Jakarta, Gatra.com - Peneliti Ecosoc Institute, Sri Palupi menyebut, capaian 21 tahun reformasi di Indonesia belum menunjukkan hasil yang signifikan dalam sektor pemenuhan Hak Asasi Manusia (HAM) atau demokrasi.
Sri menjelaskan, meski Human Development Index atau Indeks Pembangunan Manusia meningkat, namun masih terjadi ketimpangan-ketimpangan yang tinggi, terlebih dalam pelayanan publik. Peran negara dalam melayani korban kasus kekerasan, terlebih kekerasan seksual, dinilai masih minim.
"Kasus-kasus ini bisa diangkat (negara) kalau dapat dukungan dari masyarakat," ujar Sri dalam diskusi publik 'Perempuan dan Gerakan Sosial di Indonesia', Gedung Juang 45, Jakarta Pusat, Kamis (16/5).
Sri juga menyoroti bagaimana sikap korban kekerasan seksual yang pernah ia dampingi sebelumnya.
Sri menyebut, meyakinkan korban untuk tetap berjuang mendapat keadilan itu sulit.

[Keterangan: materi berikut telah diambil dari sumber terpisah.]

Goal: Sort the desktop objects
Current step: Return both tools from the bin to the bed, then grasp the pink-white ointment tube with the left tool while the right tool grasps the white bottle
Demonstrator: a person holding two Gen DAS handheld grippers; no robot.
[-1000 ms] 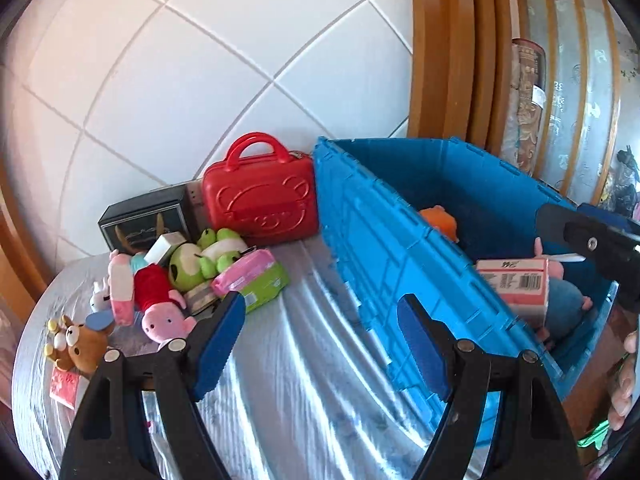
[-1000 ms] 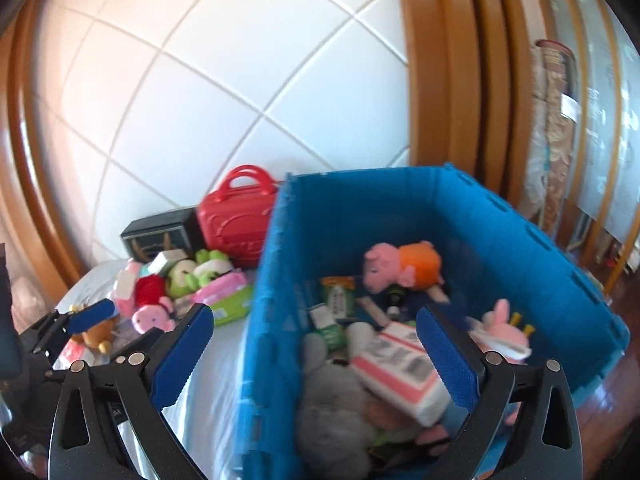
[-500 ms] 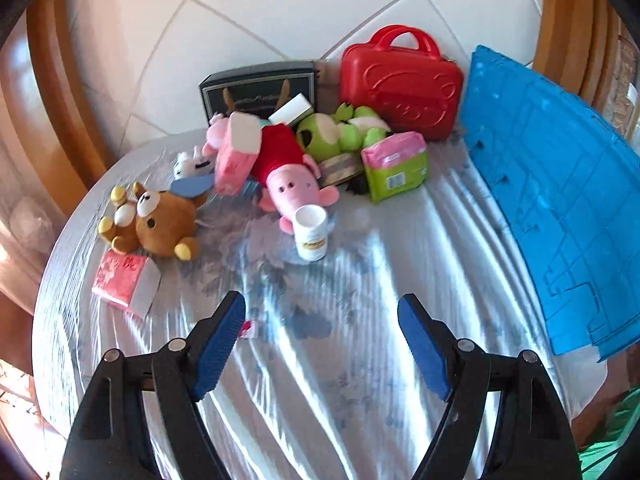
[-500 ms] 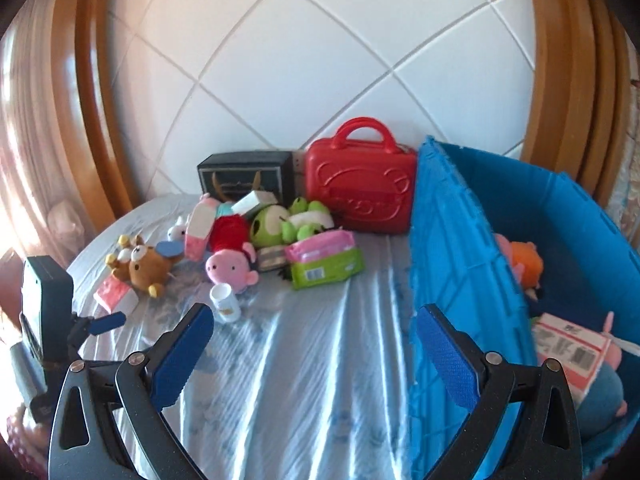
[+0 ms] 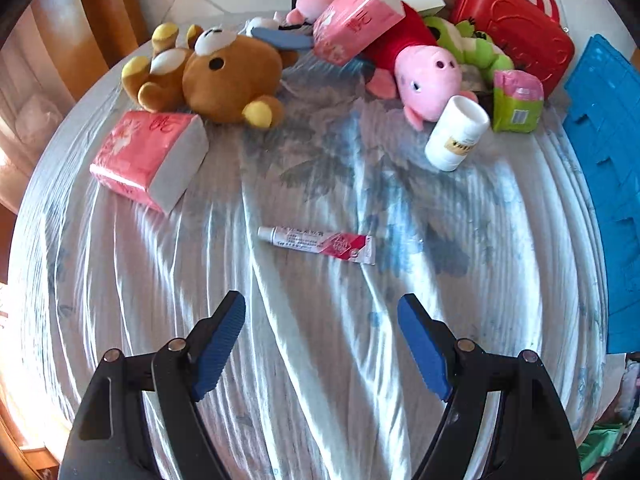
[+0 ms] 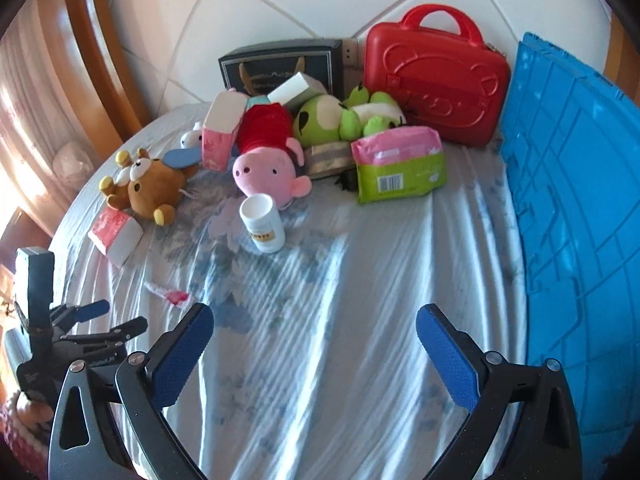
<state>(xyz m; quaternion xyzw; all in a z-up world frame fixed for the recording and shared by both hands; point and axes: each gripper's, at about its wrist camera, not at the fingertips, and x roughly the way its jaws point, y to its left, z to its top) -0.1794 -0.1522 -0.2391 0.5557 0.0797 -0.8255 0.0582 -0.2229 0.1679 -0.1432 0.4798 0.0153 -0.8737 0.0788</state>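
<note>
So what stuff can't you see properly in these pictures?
- Blue crate: both views show only its outer wall, inside hidden.
- Tube: blurred in right view; print too small in left view.
- Dark box: toys cover its lower front.
- Red case: top cut off, left view.

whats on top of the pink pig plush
A pink tissue pack leans across the red-shirted body of the pink pig plush, with a white box behind it. The pig's legs and whatever lies beneath the pack are covered.
</note>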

"(Pada) kerusuhan Mei (1998). Betapa seringnya kami ini justru dimarahi banyak pihak. 'Kalian ngapain urus (korban), enggak ada artinya'. Datang ke dokter juga begitu (responsnya)," kenang Sri.
Respons kurang baik ini justru membuat banyak korban kekerasan seksual kerusuhan Mei 1998 mundur dan memilih tak merebut keadilan yang harusnya mereka terima.
"Memang korban harus diajak untuk memperkarakan ini, karena bukan sekadar untuk dia saja, tetapi supaya tak ada perempuan lain yang menjadi korban yang sama," terang Sri.
Sri menegaskan, kasus kekerasan secara umum harus mendapat dukungan dari masyarakat, terlebih jika pelakunya punya kuasa.
"Dia harus dihentikan dengan cara dibogkar kejahatannya dengan berbagai upaya," kata Sri.